PROBLEM REQUIREMENTS — Without including any pictures, reproduce all the lines below word for word.

=== Begin Enclosure ===

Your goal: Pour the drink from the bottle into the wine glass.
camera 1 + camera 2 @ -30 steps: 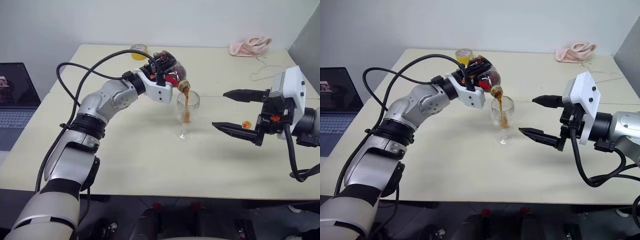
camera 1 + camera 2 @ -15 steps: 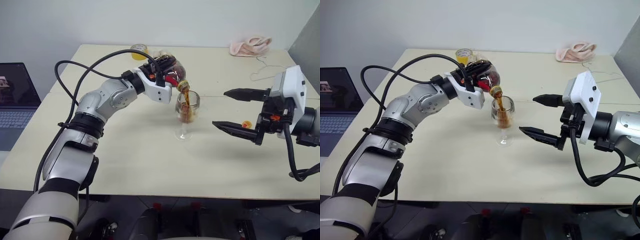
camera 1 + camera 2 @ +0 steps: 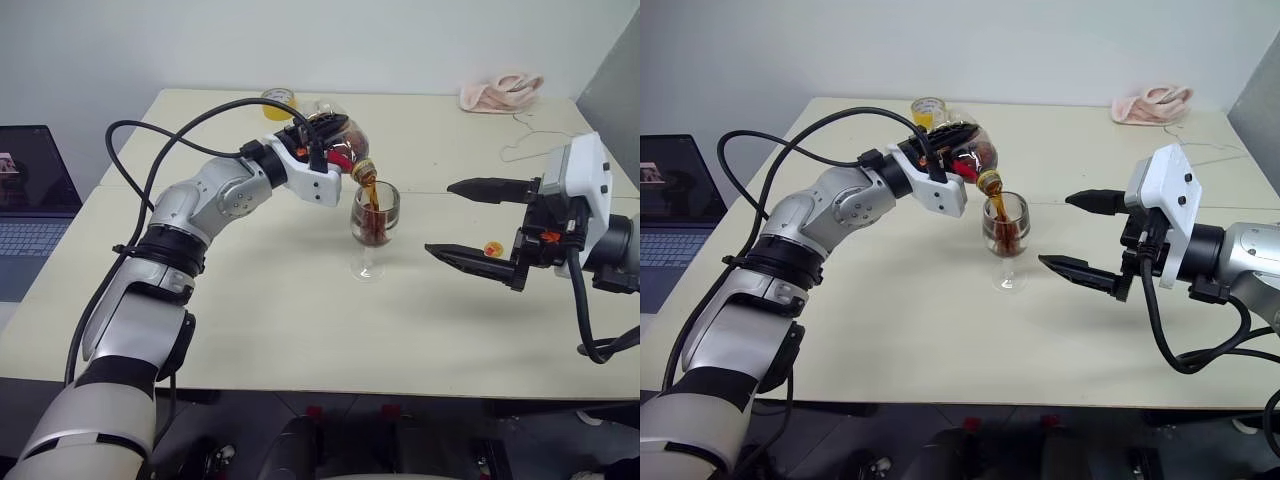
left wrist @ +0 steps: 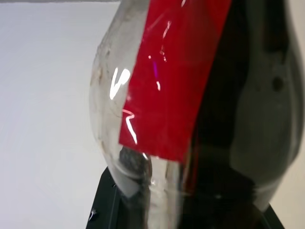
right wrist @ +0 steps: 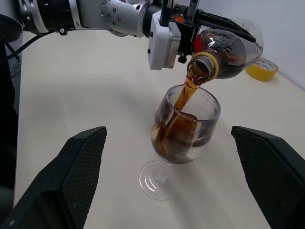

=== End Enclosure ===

ANSWER SECTION —
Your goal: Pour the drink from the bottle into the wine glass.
camera 1 + camera 2 @ -30 steps: 
camera 1 + camera 2 @ -15 steps: 
camera 1 + camera 2 @ +0 steps: 
left wrist @ +0 steps: 
right wrist @ +0 steps: 

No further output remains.